_WHAT THE TASK ASKS_: Only the pictures are to be left out; please reproduce everything else in the data exactly.

_GIVEN MATERIAL_:
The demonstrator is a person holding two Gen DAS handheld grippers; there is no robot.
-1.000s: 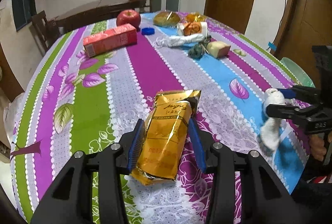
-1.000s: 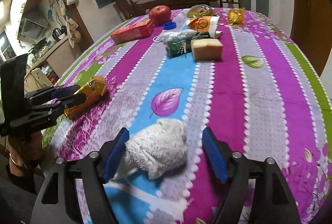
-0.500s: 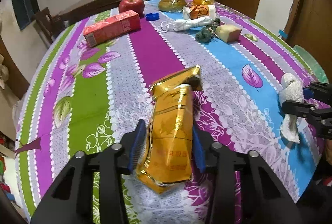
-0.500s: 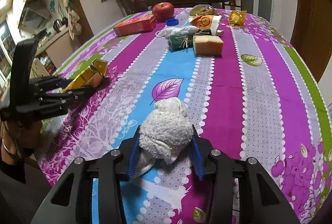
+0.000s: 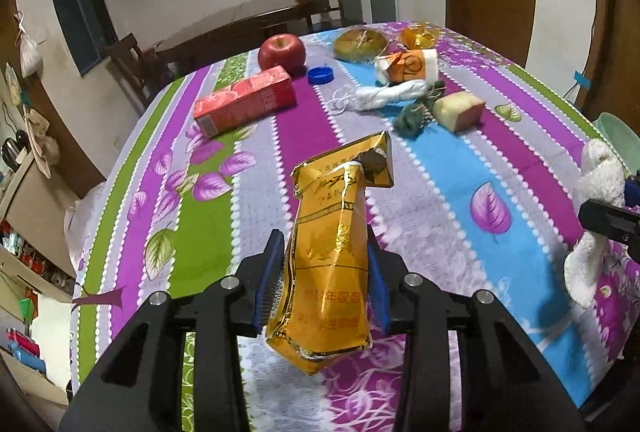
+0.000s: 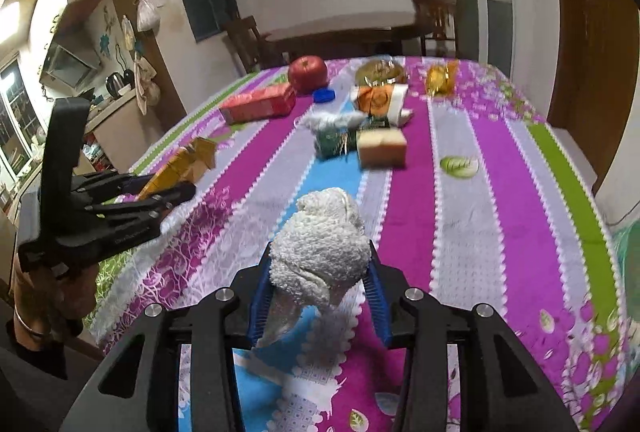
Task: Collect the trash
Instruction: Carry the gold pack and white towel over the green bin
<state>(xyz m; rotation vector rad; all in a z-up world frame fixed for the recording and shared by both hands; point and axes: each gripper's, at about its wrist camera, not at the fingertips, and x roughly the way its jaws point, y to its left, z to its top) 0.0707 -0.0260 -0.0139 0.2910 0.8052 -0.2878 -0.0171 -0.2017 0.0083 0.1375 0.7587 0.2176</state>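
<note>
Striped floral cloth covered the round worktop (image 5: 248, 172), with a dim dining room behind it. My left gripper (image 5: 326, 280) had its fingers closed on the lower half of the gold foil packet (image 5: 332, 244), pads pressed against both long edges; I judged the grip sat low so the torn, folded top stood free and the packet hung clear of the cloth. My right gripper (image 6: 316, 292) had its fingers clamped on the white crumpled towel wad (image 6: 320, 244), squeezed at its waist so the loose tail drooped below without snagging. Both pieces of trash were thus lifted off the worktop, one per hand, near the front edge. Farther back lay the red carton (image 5: 246, 100), apple (image 5: 281, 52), blue cap (image 5: 320, 75), a wrapped bun (image 5: 360, 44), an orange-printed wrapper (image 5: 408, 66) and a pale block (image 5: 458, 110), grouped together and untouched. No bin was visible, so I could not tell where to drop them.
</note>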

_ANSWER BOX_:
The demonstrator is a person holding two Gen DAS handheld grippers; there is no robot.
-1.000s: 
-1.000s: 
-0.500s: 
-0.500s: 
+0.000s: 
+0.000s: 
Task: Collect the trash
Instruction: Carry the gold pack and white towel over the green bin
<state>(xyz m; rotation vector rad; all in a z-up world frame fixed for the recording and shared by both hands; point and axes: each gripper's, at about its wrist camera, not at the fingertips, and x roughly the way its jaws point, y to its left, z to its top) 0.0707 -0.0260 -0.0139 0.2910 0.8052 -0.2878 -0.0171 -0.2017 0.0083 0.1375 0.7587 0.2176</state>
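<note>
Striped floral cloth covered the round worktop (image 5: 248, 172), with a dim dining room behind it. My left gripper (image 5: 326, 280) had its fingers closed on the lower half of the gold foil packet (image 5: 332, 244), pads pressed against both long edges; I judged the grip sat low so the torn, folded top stood free and the packet hung clear of the cloth. My right gripper (image 6: 316, 292) had its fingers clamped on the white crumpled towel wad (image 6: 320, 244), squeezed at its waist so the loose tail drooped below without snagging. Both pieces of trash were thus lifted off the worktop, one per hand, near the front edge. Farther back lay the red carton (image 5: 246, 100), apple (image 5: 281, 52), blue cap (image 5: 320, 75), a wrapped bun (image 5: 360, 44), an orange-printed wrapper (image 5: 408, 66) and a pale block (image 5: 458, 110), grouped together and untouched. No bin was visible, so I could not tell where to drop them.
</note>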

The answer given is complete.